INSTRUCTIONS TO FOLLOW :: An exact copy is needed of the lines in the entries below from the line with "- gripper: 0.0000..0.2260" up to and including the line with "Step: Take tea", and of nothing else. Leave the pictures out.
Content starts
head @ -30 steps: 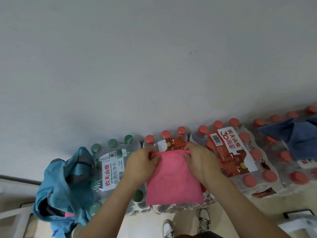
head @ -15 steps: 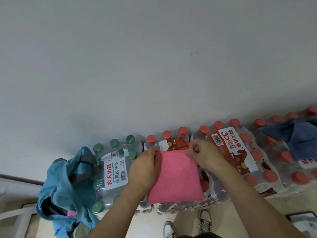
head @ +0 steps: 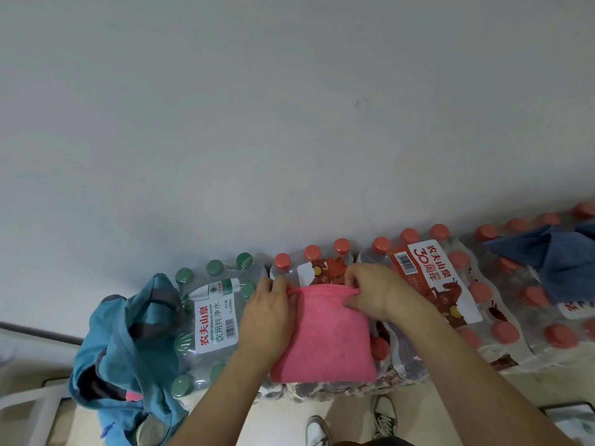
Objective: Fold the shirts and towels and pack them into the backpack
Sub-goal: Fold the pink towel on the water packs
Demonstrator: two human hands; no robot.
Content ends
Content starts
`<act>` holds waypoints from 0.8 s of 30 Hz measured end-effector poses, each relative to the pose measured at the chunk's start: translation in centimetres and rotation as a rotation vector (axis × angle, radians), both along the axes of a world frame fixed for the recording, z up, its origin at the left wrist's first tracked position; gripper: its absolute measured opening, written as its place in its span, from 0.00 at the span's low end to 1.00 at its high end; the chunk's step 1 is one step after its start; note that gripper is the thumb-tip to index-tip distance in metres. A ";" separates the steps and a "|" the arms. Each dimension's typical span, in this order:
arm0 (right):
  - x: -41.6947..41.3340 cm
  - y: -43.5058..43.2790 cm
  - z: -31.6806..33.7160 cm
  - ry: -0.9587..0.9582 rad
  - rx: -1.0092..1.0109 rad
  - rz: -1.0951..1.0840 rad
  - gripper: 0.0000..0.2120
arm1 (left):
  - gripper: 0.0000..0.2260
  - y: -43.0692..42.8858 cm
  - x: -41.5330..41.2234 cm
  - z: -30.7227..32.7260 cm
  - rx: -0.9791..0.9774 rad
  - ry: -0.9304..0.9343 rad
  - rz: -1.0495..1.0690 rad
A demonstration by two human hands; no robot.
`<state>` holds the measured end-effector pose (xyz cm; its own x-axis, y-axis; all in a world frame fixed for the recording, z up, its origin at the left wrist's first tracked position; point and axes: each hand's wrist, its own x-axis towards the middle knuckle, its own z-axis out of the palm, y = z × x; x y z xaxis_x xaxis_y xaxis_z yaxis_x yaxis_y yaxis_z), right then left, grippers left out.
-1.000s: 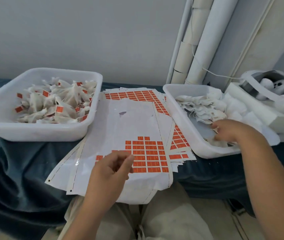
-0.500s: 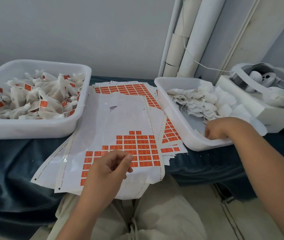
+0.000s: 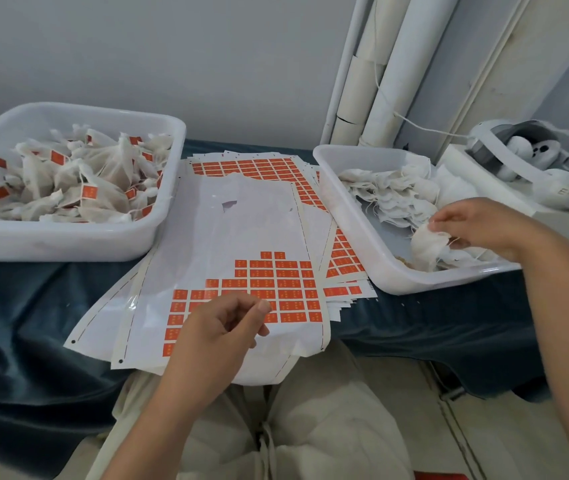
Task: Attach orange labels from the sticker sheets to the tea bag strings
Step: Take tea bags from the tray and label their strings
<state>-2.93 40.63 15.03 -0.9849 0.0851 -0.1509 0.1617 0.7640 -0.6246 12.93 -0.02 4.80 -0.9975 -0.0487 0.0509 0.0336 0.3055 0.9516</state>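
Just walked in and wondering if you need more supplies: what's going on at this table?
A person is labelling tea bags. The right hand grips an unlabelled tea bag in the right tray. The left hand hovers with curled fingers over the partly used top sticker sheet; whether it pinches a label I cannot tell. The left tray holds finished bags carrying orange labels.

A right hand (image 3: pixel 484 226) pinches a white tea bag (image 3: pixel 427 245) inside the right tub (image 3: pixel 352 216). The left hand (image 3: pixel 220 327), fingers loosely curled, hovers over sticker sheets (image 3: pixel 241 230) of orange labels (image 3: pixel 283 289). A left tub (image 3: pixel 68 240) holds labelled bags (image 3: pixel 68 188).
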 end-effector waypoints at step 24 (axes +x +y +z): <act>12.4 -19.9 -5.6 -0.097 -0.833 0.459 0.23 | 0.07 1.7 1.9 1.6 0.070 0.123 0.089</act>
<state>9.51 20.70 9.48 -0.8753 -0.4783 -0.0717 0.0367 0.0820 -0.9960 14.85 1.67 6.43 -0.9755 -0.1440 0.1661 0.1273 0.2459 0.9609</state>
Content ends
RESPONSE TO THIS TASK ::
  - gripper: 0.0000..0.2260
  - y: -43.0692..42.8858 cm
  - x: -41.5330..41.2234 cm
  - z: -30.7227..32.7260 cm
  - rx: -0.9791..0.9774 rad
  - ry: -0.9304..0.9343 rad
  - rz: -1.0495..1.0690 rad
A demonstration by two human hands; no robot.
`<state>` holds the measured end-effector pose (xyz cm; its own x-axis, y-axis; all in a world frame fixed for the recording, z up, its origin at the left wrist's first tracked position; point and axes: each hand's wrist, its own x-axis towards the middle knuckle, its own z-axis out of the palm, y = z × x; x y z xaxis_x xaxis_y xaxis_z yaxis_x yaxis_y yaxis_z), right then left, grippers left out.
-1.000s: 
-0.500s: 
+0.000s: 
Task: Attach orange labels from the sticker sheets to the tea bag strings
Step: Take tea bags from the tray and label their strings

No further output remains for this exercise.